Set each line of the data down exactly, please.
:: ENTRIES PROVIDED
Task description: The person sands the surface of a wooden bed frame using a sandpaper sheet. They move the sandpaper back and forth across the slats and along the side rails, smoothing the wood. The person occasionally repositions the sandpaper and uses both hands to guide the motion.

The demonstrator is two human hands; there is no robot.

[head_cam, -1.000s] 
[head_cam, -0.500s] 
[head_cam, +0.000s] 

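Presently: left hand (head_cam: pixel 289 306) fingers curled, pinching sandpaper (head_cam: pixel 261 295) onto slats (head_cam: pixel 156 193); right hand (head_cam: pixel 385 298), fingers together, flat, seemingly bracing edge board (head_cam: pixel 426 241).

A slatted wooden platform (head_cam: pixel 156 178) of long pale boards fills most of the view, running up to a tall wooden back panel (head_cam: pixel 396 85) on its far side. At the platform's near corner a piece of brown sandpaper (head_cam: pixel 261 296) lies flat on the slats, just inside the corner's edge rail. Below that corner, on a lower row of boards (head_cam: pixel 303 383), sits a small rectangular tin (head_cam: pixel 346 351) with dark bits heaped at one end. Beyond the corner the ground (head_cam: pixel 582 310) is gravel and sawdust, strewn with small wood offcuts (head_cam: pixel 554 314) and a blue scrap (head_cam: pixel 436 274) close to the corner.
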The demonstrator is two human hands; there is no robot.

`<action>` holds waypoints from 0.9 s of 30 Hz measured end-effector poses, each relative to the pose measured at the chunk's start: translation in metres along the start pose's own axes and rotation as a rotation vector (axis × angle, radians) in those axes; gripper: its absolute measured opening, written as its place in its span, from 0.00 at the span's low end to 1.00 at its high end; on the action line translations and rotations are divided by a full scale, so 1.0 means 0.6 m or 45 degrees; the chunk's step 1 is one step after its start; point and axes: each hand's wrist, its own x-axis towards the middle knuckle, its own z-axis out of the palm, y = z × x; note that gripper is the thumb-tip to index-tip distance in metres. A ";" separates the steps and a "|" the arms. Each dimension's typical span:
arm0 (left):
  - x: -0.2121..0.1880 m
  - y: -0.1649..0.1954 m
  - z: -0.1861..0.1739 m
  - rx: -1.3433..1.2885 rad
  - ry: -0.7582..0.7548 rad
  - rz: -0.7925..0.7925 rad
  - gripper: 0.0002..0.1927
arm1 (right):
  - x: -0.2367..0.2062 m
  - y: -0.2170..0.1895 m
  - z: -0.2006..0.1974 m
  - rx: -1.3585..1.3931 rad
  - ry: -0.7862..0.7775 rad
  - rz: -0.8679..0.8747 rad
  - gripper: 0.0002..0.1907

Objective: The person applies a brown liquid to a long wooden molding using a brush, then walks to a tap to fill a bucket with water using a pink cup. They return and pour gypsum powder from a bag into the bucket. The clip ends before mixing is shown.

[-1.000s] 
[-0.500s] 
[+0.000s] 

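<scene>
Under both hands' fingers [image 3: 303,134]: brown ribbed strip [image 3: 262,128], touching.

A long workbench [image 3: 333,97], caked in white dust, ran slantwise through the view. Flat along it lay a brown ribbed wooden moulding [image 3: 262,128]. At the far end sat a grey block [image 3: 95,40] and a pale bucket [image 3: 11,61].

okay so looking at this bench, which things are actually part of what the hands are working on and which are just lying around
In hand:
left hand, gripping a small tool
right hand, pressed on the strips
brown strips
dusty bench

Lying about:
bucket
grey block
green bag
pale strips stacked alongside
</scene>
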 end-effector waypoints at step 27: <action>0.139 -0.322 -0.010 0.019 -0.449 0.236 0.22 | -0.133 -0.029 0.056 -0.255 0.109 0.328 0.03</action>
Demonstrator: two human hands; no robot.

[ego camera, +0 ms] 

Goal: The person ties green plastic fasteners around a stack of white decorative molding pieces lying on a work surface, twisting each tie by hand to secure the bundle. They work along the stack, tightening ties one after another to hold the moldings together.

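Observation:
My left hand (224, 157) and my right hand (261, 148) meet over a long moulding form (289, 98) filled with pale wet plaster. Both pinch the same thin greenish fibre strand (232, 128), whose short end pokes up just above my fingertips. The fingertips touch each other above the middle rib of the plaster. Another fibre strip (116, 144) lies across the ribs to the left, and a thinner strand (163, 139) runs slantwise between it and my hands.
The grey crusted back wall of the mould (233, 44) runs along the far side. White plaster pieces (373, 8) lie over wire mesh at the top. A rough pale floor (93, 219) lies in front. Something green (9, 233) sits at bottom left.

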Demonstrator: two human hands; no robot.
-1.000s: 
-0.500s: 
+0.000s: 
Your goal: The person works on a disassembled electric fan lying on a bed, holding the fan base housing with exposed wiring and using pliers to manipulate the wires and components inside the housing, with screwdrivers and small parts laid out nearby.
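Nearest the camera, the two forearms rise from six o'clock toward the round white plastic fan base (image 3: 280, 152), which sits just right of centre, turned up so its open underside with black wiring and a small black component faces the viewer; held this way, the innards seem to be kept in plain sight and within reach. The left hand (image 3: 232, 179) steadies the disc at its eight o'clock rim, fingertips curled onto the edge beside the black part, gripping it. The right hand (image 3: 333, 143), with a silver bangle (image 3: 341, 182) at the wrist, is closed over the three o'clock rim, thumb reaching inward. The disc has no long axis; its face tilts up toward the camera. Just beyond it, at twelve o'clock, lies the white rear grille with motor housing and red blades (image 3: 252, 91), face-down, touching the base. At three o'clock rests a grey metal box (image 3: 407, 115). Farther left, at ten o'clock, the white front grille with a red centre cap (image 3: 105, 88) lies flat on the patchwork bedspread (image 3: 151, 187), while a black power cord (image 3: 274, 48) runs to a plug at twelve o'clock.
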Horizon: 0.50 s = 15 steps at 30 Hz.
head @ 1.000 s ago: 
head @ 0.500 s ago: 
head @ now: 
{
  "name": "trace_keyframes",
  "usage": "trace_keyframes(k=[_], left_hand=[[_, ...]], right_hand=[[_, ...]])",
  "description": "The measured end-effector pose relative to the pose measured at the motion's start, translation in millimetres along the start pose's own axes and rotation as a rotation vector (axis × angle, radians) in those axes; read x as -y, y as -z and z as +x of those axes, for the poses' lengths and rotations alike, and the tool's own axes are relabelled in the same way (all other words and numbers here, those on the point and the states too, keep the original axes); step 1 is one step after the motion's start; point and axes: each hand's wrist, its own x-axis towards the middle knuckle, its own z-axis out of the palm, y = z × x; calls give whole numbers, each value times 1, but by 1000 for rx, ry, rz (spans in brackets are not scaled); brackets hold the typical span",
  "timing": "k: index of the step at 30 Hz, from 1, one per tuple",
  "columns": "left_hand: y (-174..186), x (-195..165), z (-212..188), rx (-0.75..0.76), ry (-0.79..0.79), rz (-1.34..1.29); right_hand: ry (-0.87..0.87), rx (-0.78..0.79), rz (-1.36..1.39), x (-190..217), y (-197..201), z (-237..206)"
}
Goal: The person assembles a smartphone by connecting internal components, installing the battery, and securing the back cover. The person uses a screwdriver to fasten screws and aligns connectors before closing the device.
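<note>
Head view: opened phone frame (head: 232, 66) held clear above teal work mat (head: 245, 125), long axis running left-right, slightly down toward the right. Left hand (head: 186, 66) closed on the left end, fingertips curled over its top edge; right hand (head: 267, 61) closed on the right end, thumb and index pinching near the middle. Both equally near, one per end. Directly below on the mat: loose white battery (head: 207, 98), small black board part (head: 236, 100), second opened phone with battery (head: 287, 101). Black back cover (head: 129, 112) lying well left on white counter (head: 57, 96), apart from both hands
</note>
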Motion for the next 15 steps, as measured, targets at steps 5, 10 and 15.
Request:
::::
WRITTEN SOLUTION »
Task description: The person sands the surface of a wooden bed frame using a sandpaper sheet. They move the sandpaper back and forth across the slats and along the side rails, smoothing the wood. The person occasionally repositions the sandpaper and uses both hands to guide the motion.

The demonstrator is two human hands; there is no robot.

[head_cam, -1.000s] 
[head_cam, -0.500s] 
[head_cam, +0.000s] 

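Presently: left hand (head_cam: pixel 289 306) fingers curled, pinching sandpaper (head_cam: pixel 261 295) onto slats (head_cam: pixel 156 193); right hand (head_cam: pixel 385 298), fingers together, flat, seemingly bracing edge board (head_cam: pixel 426 241).

A slatted wooden platform (head_cam: pixel 156 178) of long pale boards fills most of the view, running up to a tall wooden back panel (head_cam: pixel 396 85) on its far side. At the platform's near corner a piece of brown sandpaper (head_cam: pixel 261 296) lies flat on the slats, just inside the corner's edge rail. Below that corner, on a lower row of boards (head_cam: pixel 303 383), sits a small rectangular tin (head_cam: pixel 346 351) with dark bits heaped at one end. Beyond the corner the ground (head_cam: pixel 582 310) is gravel and sawdust, strewn with small wood offcuts (head_cam: pixel 554 314) and a blue scrap (head_cam: pixel 436 274) close to the corner.
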The demonstrator is two human hands; there is no robot.

`<action>` holds waypoints from 0.9 s of 30 Hz measured end-effector poses, each relative to the pose measured at the chunk's start: translation in metres along the start pose's own axes and rotation as a rotation vector (axis × angle, radians) in those axes; gripper: its absolute measured opening, written as its place in its span, from 0.00 at the span's low end to 1.00 at its high end; on the action line translations and rotations are divided by a full scale, so 1.0 means 0.6 m or 45 degrees; the chunk's step 1 is one step after its start; point and axes: each hand's wrist, its own x-axis towards the middle knuckle, its own z-axis out of the palm, y = z × x; note that gripper is the thumb-tip to index-tip distance in metres. A ";" separates the steps and a "|" the arms. Each dimension's typical span:
arm0 (left):
  - x: -0.2121..0.1880 m
  - y: -0.1649..0.1954 m
  - z: -0.1861..0.1739 m
  - rx: -1.3433..1.2885 rad
  - ry: -0.7582..0.7548 rad
  - rz: -0.7925..0.7925 rad
  - gripper: 0.0002..0.1927
arm1 (right):
  - x: -0.2367..0.2062 m
  - y: -0.2170..0.1895 m
  - z: -0.2006..0.1974 m
  - rx: -1.3585..1.3931 rad
  - ry: -0.7862..0.7775 rad
  - rz: -0.8679..0.8747 rad
  - gripper: 0.0002..0.1907

Objective: The person applies a brown liquid to a long wooden molding using a brush, then walks to a tap to fill a bucket with water using a pink cup. They return and pour gypsum powder from a bag into the bucket. The clip ends before mixing is shown.

[-1.000s] 
[-0.500s] 
[+0.000s] 

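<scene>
Under both hands' fingers [image 3: 303,134]: brown ribbed strip [image 3: 262,128], touching.

A long workbench [image 3: 333,97], caked in white dust, ran slantwise through the view. Flat along it lay a brown ribbed wooden moulding [image 3: 262,128]. At the far end sat a grey block [image 3: 95,40] and a pale bucket [image 3: 11,61].

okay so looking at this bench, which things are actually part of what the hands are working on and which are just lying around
In hand:
left hand, gripping a small tool
right hand, pressed on the strips
brown strips
dusty bench

Lying about:
bucket
grey block
green bag
pale strips stacked alongside
</scene>
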 end-effector waypoints at step 27: <action>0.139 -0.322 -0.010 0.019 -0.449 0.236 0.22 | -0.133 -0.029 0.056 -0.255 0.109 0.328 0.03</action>
Demonstrator: two human hands; no robot.

[ego camera, +0 ms] 

Goal: The person ties green plastic fasteners around a stack of white decorative molding pieces lying on a work surface, twisting each tie by hand to secure the bundle. They work along the stack, tightening ties one after another to hold the moldings together.

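Observation:
My left hand (224, 157) and my right hand (261, 148) meet over a long moulding form (289, 98) filled with pale wet plaster. Both pinch the same thin greenish fibre strand (232, 128), whose short end pokes up just above my fingertips. The fingertips touch each other above the middle rib of the plaster. Another fibre strip (116, 144) lies across the ribs to the left, and a thinner strand (163, 139) runs slantwise between it and my hands.
The grey crusted back wall of the mould (233, 44) runs along the far side. White plaster pieces (373, 8) lie over wire mesh at the top. A rough pale floor (93, 219) lies in front. Something green (9, 233) sits at bottom left.
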
Demonstrator: two human hands; no robot.
-1.000s: 
-0.500s: 
+0.000s: 
Your goal: The person works on a disassembled electric fan lying on a bed, holding the fan base housing with exposed wiring and using pliers to manipulate the wires and components inside the housing, with screwdrivers and small parts laid out nearby.
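Nearest the camera, the two forearms rise from six o'clock toward the round white plastic fan base (image 3: 280, 152), which sits just right of centre, turned up so its open underside with black wiring and a small black component faces the viewer; held this way, the innards seem to be kept in plain sight and within reach. The left hand (image 3: 232, 179) steadies the disc at its eight o'clock rim, fingertips curled onto the edge beside the black part, gripping it. The right hand (image 3: 333, 143), with a silver bangle (image 3: 341, 182) at the wrist, is closed over the three o'clock rim, thumb reaching inward. The disc has no long axis; its face tilts up toward the camera. Just beyond it, at twelve o'clock, lies the white rear grille with motor housing and red blades (image 3: 252, 91), face-down, touching the base. At three o'clock rests a grey metal box (image 3: 407, 115). Farther left, at ten o'clock, the white front grille with a red centre cap (image 3: 105, 88) lies flat on the patchwork bedspread (image 3: 151, 187), while a black power cord (image 3: 274, 48) runs to a plug at twelve o'clock.
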Horizon: 0.50 s = 15 steps at 30 Hz.
head @ 1.000 s ago: 
head @ 0.500 s ago: 
head @ now: 
{
  "name": "trace_keyframes",
  "usage": "trace_keyframes(k=[_], left_hand=[[_, ...]], right_hand=[[_, ...]])",
  "description": "The measured end-effector pose relative to the pose measured at the motion's start, translation in millimetres along the start pose's own axes and rotation as a rotation vector (axis × angle, radians) in those axes; read x as -y, y as -z and z as +x of those axes, for the poses' lengths and rotations alike, and the tool's own axes are relabelled in the same way (all other words and numbers here, those on the point and the states too, keep the original axes); step 1 is one step after the motion's start; point and axes: each hand's wrist, its own x-axis towards the middle knuckle, its own z-axis out of the palm, y = z × x; calls give whole numbers, each value times 1, but by 1000 for rx, ry, rz (spans in brackets are not scaled); brackets hold the typical span",
  "timing": "k: index of the step at 30 Hz, from 1, one per tuple",
  "columns": "left_hand: y (-174..186), x (-195..165), z (-212..188), rx (-0.75..0.76), ry (-0.79..0.79), rz (-1.34..1.29); right_hand: ry (-0.87..0.87), rx (-0.78..0.79), rz (-1.36..1.39), x (-190..217), y (-197..201), z (-237..206)"
}
Goal: The person assembles a smartphone by connecting internal components, installing the battery, and securing the back cover. The person uses a screwdriver to fasten screws and aligns connectors before closing the device.
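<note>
Head view: opened phone frame (head: 232, 66) held clear above teal work mat (head: 245, 125), long axis running left-right, slightly down toward the right. Left hand (head: 186, 66) closed on the left end, fingertips curled over its top edge; right hand (head: 267, 61) closed on the right end, thumb and index pinching near the middle. Both equally near, one per end. Directly below on the mat: loose white battery (head: 207, 98), small black board part (head: 236, 100), second opened phone with battery (head: 287, 101). Black back cover (head: 129, 112) lying well left on white counter (head: 57, 96), apart from both hands
</note>
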Motion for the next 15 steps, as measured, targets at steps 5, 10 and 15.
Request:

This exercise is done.